[Task to carry out] From the records below, print exactly the lines starting at the one containing "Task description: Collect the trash" and ending at the one containing "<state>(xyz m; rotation", ends included, and nothing else.

[Records for this task]
● ● ● ●

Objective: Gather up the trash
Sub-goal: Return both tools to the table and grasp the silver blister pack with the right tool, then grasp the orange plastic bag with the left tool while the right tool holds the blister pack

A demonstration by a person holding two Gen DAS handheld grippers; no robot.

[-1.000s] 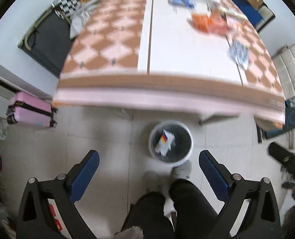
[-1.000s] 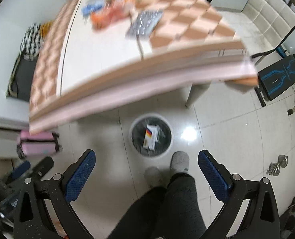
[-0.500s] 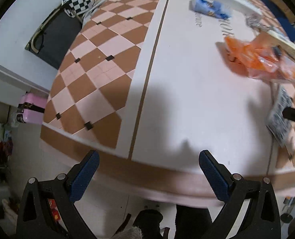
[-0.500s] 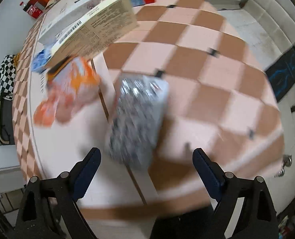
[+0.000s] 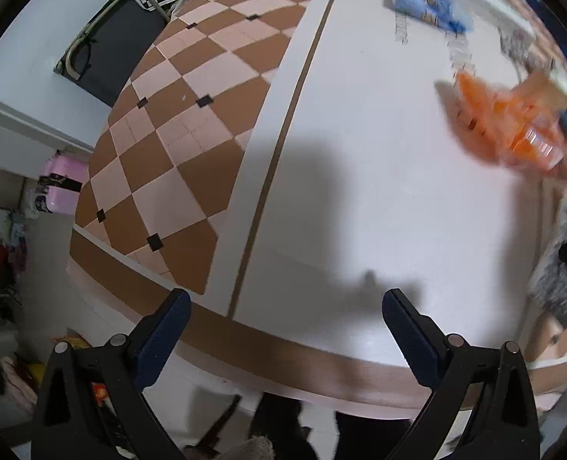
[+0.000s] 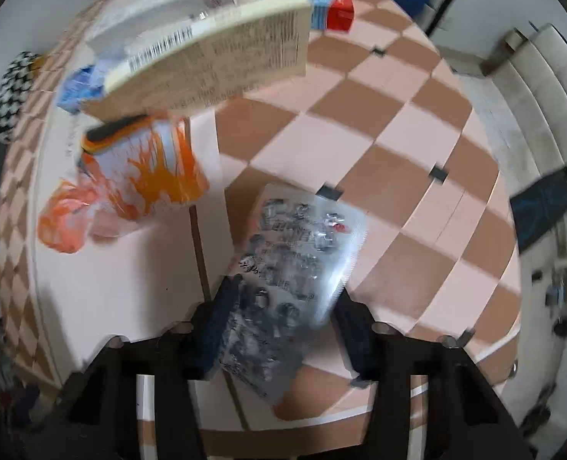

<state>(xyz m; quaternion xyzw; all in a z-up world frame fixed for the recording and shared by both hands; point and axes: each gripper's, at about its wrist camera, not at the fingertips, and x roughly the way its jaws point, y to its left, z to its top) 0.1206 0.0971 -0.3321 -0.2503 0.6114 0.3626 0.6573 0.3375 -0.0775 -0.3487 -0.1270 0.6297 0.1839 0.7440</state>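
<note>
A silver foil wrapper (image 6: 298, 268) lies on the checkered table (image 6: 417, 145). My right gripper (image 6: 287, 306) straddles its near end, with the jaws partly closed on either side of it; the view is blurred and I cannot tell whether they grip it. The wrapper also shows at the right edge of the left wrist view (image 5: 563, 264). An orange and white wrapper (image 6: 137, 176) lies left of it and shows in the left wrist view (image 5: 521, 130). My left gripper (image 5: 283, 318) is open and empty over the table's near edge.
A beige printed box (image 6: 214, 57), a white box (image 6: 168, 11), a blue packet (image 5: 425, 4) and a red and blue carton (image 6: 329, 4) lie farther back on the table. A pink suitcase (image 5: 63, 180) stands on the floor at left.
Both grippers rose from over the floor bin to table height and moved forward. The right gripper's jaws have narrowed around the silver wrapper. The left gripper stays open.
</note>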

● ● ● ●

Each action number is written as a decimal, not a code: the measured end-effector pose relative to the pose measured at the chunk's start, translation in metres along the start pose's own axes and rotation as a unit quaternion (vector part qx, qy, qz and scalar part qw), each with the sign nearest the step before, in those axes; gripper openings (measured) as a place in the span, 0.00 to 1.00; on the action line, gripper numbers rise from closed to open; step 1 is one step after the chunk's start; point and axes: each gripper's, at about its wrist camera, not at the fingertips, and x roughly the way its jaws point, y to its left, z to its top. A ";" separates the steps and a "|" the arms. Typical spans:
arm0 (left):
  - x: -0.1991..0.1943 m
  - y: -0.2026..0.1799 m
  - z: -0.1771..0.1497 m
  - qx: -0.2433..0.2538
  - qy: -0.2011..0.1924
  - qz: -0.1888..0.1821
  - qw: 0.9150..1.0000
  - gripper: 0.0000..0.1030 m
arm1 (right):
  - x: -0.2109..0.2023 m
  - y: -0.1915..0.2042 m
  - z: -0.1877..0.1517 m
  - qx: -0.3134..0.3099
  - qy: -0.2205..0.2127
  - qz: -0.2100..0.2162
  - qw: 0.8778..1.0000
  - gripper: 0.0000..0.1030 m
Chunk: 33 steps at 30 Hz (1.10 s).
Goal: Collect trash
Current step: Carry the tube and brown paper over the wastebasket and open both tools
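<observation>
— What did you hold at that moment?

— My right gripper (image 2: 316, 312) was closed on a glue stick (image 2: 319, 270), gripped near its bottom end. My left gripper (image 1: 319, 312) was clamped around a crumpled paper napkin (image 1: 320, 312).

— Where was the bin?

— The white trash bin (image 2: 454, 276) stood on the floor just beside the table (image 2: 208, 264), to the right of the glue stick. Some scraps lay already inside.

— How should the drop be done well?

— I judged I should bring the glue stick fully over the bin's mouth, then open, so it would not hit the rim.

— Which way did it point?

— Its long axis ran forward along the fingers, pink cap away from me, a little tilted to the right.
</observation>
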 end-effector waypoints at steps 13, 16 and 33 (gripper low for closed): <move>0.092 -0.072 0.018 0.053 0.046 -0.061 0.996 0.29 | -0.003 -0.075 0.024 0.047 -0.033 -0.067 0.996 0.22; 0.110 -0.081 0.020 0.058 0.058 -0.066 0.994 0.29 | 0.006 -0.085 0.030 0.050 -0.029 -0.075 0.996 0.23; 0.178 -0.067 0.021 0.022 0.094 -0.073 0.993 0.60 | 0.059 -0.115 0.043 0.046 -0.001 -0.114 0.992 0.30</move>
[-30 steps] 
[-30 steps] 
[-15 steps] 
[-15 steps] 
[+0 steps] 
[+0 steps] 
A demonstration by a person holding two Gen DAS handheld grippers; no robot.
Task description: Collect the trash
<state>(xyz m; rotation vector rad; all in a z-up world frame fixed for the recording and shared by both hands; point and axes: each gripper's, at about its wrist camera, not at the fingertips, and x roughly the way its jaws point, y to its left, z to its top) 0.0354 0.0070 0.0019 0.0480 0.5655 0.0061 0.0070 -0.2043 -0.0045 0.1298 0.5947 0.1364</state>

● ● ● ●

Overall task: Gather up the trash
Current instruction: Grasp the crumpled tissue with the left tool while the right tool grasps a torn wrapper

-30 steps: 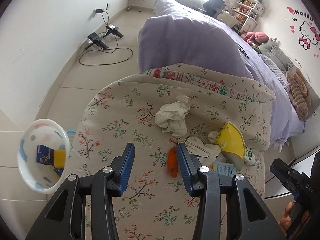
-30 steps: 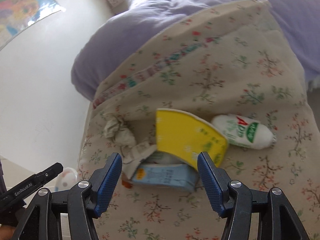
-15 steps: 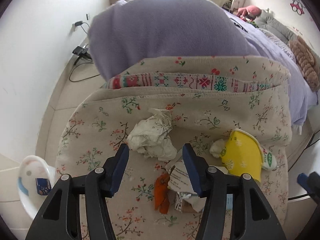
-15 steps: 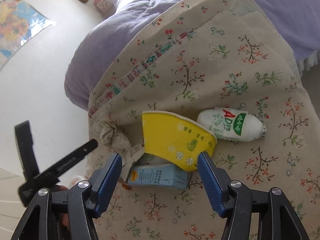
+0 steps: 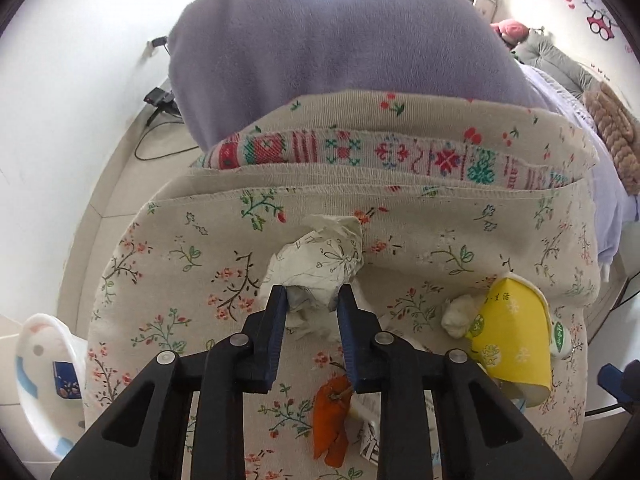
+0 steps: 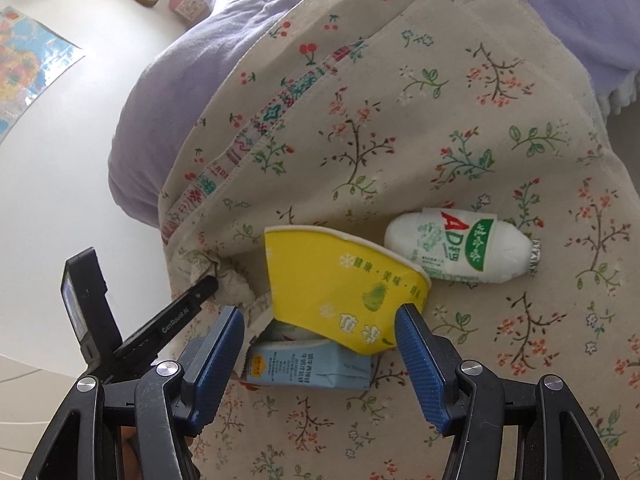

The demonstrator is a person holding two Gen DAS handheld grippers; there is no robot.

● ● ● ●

[Exercise result]
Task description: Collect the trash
<state>(xyz m; rotation vector rad; all in a z-up world frame fixed for the recording and shared by both hands; point and axes: each gripper's, at about its wrist camera, not at the fingertips, and x roughly the way its jaws point, y to its left, z to its top) 0.0354 0.0070 0.0019 0.0480 0.5655 0.0061 0.0070 -0.2043 -0.0045 0.1298 0.5947 0.1364</state>

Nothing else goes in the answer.